Kebebasan lain yang juga dijunjung tinggi pada sistem sekular ini adalah kebebasan kepemilikan. Kebebasan ini membuka peluang pada siapapun untuk memiliki apapun, tanpa batas. Alhasil, kesenjangan ekonomi tidak bisa dihindari. Kekayaan hanya dimiliki segelintir orang (kaum kapital), sementara sisanya diperebutkan sekian banyak orang. Pada akhirnya, kebahagiaan dengan adanya tempat tinggal yang lapang dan kendaraan yang baik ibarat jauh panggang dari api. 

Oleh karena itu, wajarlah bila sistem hari ini sudah selayaknya diganti.
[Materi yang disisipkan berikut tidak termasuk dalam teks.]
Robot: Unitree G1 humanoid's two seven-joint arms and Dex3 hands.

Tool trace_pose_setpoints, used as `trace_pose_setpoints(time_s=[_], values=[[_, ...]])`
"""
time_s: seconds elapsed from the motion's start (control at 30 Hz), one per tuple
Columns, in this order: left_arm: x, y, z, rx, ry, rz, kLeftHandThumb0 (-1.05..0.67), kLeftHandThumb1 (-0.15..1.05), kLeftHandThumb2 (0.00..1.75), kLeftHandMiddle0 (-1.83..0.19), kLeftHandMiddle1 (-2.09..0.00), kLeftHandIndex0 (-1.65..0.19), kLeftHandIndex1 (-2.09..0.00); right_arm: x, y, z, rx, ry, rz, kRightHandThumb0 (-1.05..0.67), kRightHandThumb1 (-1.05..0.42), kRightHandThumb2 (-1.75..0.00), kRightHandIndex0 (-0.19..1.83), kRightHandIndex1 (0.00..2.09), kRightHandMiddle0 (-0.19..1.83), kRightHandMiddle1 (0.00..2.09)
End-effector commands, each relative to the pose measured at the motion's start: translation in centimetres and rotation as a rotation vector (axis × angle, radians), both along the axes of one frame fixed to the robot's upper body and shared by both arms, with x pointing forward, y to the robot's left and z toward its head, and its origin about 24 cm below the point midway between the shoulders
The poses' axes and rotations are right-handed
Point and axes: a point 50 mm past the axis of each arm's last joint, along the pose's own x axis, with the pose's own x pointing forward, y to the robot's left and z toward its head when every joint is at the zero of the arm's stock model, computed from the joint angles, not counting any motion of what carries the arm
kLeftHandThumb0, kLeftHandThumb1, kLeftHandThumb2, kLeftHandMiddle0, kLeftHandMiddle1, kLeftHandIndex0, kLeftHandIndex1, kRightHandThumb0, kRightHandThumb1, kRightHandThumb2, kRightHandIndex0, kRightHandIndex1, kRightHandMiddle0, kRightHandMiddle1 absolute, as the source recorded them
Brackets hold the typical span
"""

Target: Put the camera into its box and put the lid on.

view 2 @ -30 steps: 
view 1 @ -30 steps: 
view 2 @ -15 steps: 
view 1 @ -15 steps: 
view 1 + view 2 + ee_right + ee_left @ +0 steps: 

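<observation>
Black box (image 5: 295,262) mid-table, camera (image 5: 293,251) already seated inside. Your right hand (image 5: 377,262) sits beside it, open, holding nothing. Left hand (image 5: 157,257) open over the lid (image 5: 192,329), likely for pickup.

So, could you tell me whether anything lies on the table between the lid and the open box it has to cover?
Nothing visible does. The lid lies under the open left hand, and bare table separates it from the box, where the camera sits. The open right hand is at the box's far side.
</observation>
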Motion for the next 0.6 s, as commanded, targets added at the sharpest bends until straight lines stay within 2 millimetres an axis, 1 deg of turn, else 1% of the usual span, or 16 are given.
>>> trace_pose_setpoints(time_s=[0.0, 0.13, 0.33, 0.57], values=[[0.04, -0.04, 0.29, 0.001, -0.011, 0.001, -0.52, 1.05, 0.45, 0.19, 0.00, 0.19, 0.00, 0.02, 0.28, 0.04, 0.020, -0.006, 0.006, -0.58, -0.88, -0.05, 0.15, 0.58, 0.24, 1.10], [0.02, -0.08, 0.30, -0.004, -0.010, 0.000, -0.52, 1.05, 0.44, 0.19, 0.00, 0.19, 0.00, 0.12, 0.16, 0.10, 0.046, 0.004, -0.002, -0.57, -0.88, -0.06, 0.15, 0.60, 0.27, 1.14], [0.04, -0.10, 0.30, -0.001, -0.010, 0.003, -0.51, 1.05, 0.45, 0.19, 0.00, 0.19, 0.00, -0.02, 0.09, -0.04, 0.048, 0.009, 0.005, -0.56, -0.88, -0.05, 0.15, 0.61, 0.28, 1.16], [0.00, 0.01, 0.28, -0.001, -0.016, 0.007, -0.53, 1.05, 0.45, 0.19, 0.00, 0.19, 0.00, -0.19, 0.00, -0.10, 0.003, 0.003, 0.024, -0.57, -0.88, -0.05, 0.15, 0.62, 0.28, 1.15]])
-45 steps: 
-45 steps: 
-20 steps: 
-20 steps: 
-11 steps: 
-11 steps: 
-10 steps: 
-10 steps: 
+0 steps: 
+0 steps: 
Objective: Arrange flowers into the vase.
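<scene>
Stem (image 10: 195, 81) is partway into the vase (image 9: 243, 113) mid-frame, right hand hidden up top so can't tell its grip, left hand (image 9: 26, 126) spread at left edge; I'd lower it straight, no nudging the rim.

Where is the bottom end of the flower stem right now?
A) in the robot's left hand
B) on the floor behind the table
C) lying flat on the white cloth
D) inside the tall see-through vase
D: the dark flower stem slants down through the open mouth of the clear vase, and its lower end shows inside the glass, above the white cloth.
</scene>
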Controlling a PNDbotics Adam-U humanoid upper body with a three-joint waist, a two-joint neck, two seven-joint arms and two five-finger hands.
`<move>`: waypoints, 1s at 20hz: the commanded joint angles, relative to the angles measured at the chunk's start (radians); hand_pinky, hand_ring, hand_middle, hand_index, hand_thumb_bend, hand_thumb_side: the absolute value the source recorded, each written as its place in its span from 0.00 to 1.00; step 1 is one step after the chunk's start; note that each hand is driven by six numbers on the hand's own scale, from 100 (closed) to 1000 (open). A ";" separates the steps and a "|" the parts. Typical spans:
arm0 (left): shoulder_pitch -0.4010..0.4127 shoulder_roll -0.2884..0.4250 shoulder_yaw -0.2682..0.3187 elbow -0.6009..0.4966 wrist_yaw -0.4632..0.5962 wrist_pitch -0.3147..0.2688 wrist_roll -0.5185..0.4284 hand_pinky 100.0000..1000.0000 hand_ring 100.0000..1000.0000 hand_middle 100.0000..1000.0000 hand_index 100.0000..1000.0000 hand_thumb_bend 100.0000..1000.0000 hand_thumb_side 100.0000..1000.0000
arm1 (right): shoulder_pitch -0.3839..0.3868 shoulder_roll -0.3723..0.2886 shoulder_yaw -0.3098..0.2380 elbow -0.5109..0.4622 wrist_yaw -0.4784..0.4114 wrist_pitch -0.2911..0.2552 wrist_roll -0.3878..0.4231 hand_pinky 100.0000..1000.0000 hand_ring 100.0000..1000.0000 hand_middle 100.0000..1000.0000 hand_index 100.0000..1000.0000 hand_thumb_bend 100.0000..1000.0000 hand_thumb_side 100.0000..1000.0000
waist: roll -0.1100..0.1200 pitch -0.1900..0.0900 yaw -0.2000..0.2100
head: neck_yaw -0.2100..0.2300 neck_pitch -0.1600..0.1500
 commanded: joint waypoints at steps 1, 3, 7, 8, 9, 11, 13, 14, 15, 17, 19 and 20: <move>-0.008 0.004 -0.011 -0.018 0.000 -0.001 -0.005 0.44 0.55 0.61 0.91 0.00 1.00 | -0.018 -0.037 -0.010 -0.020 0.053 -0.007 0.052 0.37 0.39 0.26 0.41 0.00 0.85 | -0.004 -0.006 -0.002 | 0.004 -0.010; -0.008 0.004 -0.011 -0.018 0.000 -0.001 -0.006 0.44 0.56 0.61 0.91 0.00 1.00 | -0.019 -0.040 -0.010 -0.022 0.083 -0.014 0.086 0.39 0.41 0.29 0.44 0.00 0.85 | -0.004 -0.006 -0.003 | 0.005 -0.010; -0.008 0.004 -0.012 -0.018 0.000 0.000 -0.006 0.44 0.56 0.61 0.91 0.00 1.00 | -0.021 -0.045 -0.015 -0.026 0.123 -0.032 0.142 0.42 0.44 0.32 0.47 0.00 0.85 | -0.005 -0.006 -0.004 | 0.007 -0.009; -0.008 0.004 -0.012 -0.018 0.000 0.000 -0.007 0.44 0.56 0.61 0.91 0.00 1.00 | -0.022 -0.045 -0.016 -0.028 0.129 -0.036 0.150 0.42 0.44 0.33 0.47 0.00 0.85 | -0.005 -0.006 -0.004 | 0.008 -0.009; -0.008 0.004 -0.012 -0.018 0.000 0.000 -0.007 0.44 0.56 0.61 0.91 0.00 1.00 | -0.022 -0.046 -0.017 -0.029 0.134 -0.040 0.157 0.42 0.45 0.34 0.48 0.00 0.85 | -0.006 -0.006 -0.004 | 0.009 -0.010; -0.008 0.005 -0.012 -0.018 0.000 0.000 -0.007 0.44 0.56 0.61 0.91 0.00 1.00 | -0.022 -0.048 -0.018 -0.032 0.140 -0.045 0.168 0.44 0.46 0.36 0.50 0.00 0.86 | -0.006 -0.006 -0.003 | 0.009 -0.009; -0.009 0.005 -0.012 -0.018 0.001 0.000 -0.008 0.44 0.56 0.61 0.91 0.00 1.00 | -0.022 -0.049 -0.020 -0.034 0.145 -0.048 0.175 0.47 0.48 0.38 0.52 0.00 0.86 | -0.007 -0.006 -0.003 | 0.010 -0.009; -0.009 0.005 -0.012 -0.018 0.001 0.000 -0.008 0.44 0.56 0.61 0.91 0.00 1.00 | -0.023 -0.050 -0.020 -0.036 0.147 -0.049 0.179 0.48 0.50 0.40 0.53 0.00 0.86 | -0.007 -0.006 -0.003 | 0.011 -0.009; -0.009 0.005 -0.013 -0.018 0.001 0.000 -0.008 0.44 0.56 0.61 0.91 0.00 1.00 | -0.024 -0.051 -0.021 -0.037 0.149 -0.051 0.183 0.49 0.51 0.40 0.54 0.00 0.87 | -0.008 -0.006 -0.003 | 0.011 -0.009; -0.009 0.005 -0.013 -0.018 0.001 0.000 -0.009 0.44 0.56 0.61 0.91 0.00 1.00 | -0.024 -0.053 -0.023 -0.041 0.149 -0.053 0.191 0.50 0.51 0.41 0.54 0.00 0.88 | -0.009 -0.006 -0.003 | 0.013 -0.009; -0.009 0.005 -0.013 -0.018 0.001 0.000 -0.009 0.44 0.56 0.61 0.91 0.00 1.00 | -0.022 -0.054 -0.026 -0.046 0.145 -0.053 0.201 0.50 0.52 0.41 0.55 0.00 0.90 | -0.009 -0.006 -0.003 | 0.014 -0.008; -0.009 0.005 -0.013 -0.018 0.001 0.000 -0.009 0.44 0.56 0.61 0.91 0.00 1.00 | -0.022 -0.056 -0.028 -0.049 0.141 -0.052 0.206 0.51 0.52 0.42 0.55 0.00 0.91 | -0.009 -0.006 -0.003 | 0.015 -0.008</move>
Tak ada harapan kebahagiaan selama berpegang pada sistem sekular. Sebab sekularisme pada dasarnya telah cacat sejak lahir. Meniadakan agama dalam urusan kehidupan sudah pasti meniadakan kebahagiaan. Sebab pada fitrahnya manusia itu terpaut dengan Tuhan-nya. 

Menepikan aturan Sang Pencipta tentu akan menjauhkan cinta dan keberkahan dari-Nya. Maka kebahagian pun menjauh. Tidak ada pilihan lain bagi manusia, di penjuru bumi manapun, tak terkecuali penduduk negeri ini untuk segera kembali pada aturan Ilahi, agar kebahagiaan hakiki dapat diraih. 

Islam adalah aturan paripurna dari Sang Pencipta. Islam menjamin kebahagiaan bagi siapa saja yang berpegang teguh pada syariaatnya, kebahagiaan di dunia maupun akhirat. Terlebih bagi umat Islam, bukankah pada setiap pamungkas doa selalu memanjatkan permohonan kebaikan (kebahagiaan) dunia dan akhirat? Maka pantaslah bagi umat Islam menjalankan sebab-sebab terkabulkannya doa dengan melaksanakan perintahNya (syariat Islam) secara kaffah.